[Stored data]

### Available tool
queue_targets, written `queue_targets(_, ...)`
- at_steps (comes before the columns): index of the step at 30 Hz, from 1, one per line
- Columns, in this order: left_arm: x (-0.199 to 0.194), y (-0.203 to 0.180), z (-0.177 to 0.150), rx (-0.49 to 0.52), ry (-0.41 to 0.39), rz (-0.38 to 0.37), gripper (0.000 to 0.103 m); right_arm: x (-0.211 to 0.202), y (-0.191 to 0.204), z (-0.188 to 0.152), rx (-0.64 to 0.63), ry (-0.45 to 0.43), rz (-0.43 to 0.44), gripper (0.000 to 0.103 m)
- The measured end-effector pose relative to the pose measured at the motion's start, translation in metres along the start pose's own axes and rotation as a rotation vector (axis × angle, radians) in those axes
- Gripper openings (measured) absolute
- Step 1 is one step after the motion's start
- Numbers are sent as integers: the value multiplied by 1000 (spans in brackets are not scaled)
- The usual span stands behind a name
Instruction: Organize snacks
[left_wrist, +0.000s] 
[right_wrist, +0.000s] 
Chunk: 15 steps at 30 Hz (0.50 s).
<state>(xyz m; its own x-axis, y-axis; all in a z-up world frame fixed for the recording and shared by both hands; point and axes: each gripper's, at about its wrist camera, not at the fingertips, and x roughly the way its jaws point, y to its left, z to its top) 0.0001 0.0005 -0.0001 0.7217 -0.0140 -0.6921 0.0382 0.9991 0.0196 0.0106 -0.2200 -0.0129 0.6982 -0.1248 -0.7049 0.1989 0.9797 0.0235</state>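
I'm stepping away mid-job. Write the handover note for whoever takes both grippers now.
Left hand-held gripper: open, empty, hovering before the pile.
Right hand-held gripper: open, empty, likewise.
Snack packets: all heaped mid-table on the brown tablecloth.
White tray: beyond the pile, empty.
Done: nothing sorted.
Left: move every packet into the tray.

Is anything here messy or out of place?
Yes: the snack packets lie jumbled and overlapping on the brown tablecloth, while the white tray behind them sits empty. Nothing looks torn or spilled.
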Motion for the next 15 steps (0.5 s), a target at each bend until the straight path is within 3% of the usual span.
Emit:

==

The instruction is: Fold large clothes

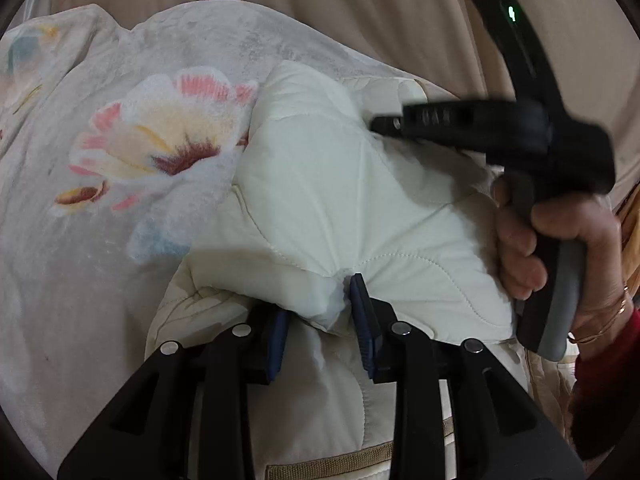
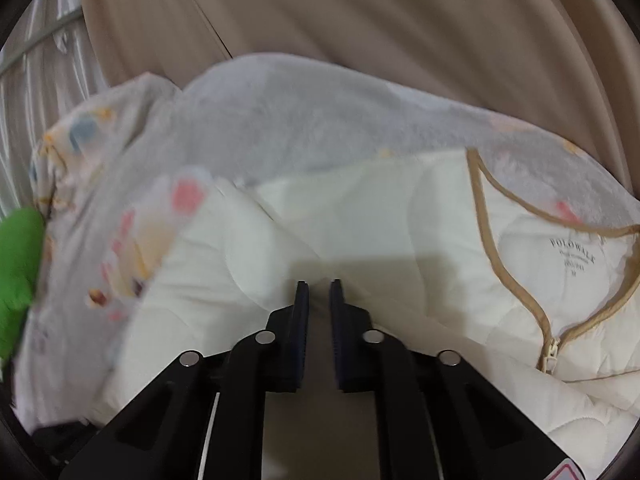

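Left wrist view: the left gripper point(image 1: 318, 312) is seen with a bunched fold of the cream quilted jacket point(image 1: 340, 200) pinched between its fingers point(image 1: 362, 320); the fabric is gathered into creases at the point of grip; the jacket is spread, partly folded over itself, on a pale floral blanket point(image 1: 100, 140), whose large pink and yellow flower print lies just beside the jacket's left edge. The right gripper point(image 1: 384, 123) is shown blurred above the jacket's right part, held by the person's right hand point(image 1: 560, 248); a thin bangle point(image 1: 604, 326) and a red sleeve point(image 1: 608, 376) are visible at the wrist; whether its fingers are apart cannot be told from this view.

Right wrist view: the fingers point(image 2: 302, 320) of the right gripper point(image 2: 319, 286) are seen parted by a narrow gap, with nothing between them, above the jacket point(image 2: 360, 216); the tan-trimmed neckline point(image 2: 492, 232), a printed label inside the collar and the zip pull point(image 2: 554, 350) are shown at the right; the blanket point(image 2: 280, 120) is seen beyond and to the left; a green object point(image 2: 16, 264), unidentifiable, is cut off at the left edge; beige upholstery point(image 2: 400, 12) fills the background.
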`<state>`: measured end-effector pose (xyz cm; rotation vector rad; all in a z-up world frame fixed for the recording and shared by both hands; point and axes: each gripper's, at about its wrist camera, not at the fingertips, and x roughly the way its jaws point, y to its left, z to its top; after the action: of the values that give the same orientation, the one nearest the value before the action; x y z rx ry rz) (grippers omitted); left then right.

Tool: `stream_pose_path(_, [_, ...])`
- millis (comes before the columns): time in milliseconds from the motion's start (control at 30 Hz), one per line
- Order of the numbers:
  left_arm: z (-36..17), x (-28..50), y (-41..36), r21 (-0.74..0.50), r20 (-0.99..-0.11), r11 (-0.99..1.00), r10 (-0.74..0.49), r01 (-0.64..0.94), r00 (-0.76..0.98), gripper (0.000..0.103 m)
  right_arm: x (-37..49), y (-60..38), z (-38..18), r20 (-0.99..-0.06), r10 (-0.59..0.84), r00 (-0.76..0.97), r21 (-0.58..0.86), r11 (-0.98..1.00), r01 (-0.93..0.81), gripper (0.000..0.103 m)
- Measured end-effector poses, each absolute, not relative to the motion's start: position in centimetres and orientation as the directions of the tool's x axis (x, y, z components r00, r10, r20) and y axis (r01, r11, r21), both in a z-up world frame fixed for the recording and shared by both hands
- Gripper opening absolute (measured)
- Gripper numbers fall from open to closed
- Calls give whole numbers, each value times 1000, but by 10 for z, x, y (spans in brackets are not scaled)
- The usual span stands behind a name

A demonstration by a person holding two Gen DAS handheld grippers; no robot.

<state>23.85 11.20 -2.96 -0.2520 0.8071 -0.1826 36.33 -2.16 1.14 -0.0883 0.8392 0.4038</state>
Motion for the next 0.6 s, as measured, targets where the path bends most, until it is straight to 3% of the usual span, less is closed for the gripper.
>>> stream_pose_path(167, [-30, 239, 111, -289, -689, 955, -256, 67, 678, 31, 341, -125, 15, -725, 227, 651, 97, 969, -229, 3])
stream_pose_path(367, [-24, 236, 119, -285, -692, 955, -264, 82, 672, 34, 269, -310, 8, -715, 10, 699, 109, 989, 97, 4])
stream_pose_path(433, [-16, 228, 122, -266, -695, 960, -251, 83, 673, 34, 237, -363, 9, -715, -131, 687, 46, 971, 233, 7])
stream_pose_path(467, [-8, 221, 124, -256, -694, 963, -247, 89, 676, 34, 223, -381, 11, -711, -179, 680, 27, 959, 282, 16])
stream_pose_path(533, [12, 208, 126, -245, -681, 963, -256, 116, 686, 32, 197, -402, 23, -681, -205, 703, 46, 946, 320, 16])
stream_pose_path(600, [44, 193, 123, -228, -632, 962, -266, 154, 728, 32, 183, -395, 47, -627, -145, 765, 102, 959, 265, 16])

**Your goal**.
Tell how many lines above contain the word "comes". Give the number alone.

**Response box**.
2